* Exercise requirements: Every entry must be output exactly as it is written.

Extracted data entries:
╭──
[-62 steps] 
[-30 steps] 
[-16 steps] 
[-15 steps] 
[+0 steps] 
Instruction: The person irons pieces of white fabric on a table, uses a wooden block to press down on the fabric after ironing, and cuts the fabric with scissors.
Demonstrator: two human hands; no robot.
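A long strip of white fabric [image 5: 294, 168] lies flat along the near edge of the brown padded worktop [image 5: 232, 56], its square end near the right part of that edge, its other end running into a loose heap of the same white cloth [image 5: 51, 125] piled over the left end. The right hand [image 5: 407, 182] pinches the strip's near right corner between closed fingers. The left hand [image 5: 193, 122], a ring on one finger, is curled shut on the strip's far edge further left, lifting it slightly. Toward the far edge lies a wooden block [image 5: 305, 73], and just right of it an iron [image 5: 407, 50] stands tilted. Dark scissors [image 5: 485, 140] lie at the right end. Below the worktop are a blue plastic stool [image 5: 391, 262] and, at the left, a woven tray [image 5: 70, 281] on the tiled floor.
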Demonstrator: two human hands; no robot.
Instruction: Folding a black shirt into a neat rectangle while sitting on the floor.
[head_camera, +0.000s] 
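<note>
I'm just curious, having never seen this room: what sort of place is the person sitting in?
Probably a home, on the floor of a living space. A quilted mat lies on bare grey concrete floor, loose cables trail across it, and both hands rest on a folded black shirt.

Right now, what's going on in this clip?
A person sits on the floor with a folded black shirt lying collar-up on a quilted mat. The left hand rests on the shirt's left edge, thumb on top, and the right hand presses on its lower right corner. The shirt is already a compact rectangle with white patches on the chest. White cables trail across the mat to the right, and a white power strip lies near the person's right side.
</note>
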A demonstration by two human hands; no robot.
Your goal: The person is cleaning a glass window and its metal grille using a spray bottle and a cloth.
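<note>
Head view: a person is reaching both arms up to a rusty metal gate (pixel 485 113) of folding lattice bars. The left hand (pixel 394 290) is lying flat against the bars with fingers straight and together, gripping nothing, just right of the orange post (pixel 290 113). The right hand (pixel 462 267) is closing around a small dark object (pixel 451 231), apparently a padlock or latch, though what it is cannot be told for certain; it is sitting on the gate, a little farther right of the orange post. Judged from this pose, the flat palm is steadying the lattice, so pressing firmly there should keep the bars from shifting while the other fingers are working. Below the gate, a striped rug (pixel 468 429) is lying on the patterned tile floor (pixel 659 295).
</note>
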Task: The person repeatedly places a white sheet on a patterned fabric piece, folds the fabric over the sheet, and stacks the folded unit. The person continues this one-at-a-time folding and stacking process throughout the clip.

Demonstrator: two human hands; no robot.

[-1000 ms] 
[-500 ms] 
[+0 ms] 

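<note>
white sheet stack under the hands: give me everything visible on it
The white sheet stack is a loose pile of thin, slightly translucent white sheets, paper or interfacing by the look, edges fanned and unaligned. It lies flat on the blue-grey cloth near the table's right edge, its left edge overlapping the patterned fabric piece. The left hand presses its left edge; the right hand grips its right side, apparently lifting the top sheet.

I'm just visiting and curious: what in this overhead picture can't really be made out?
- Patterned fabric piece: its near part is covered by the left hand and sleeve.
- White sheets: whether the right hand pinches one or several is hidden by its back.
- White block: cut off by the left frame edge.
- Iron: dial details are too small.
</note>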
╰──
* Answer to the problem:
[-62 steps] 
[-30 steps] 
[-16 steps] 
[-15 steps] 
[+0 steps] 
Instruction: The person irons pieces of white fabric on a table, uses a wooden block to press down on the fabric after ironing, and cuts the fabric with scissors.
Demonstrator: two human hands; no robot.
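A long strip of white fabric [image 5: 294, 168] lies flat along the near edge of the brown padded worktop [image 5: 232, 56], its square end near the right part of that edge, its other end running into a loose heap of the same white cloth [image 5: 51, 125] piled over the left end. The right hand [image 5: 407, 182] pinches the strip's near right corner between closed fingers. The left hand [image 5: 193, 122], a ring on one finger, is curled shut on the strip's far edge further left, lifting it slightly. Toward the far edge lies a wooden block [image 5: 305, 73], and just right of it an iron [image 5: 407, 50] stands tilted. Dark scissors [image 5: 485, 140] lie at the right end. Below the worktop are a blue plastic stool [image 5: 391, 262] and, at the left, a woven tray [image 5: 70, 281] on the tiled floor.
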Demonstrator: two human hands; no robot.
Instruction: Folding a black shirt into a neat rectangle while sitting on the floor.
[head_camera, +0.000s] 
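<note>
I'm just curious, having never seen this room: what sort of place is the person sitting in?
Probably a home, on the floor of a living space. A quilted mat lies on bare grey concrete floor, loose cables trail across it, and both hands rest on a folded black shirt.

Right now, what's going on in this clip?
A person sits on the floor with a folded black shirt lying collar-up on a quilted mat. The left hand rests on the shirt's left edge, thumb on top, and the right hand presses on its lower right corner. The shirt is already a compact rectangle with white patches on the chest. White cables trail across the mat to the right, and a white power strip lies near the person's right side.
</note>
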A demonstration by two human hands; no robot.
Your goal: The person is cleaning a glass window and its metal grille using a spray bottle and a cloth.
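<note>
Head view: a person is reaching both arms up to a rusty metal gate (pixel 485 113) of folding lattice bars. The left hand (pixel 394 290) is lying flat against the bars with fingers straight and together, gripping nothing, just right of the orange post (pixel 290 113). The right hand (pixel 462 267) is closing around a small dark object (pixel 451 231), apparently a padlock or latch, though what it is cannot be told for certain; it is sitting on the gate, a little farther right of the orange post. Judged from this pose, the flat palm is steadying the lattice, so pressing firmly there should keep the bars from shifting while the other fingers are working. Below the gate, a striped rug (pixel 468 429) is lying on the patterned tile floor (pixel 659 295).
</note>
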Task: The person repeatedly places a white sheet on a patterned fabric piece, folds the fabric over the sheet, and stacks the folded unit. The person continues this one-at-a-time folding and stacking process throughout the clip.

Demonstrator: two human hands; no robot.

[-1000 ms] 
[-500 ms] 
[+0 ms] 

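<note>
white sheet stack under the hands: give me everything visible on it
The white sheet stack is a loose pile of thin, slightly translucent white sheets, paper or interfacing by the look, edges fanned and unaligned. It lies flat on the blue-grey cloth near the table's right edge, its left edge overlapping the patterned fabric piece. The left hand presses its left edge; the right hand grips its right side, apparently lifting the top sheet.

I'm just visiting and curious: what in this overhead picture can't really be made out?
- Patterned fabric piece: its near part is covered by the left hand and sleeve.
- White sheets: whether the right hand pinches one or several is hidden by its back.
- White block: cut off by the left frame edge.
- Iron: dial details are too small.
</note>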

The output returned above is complete.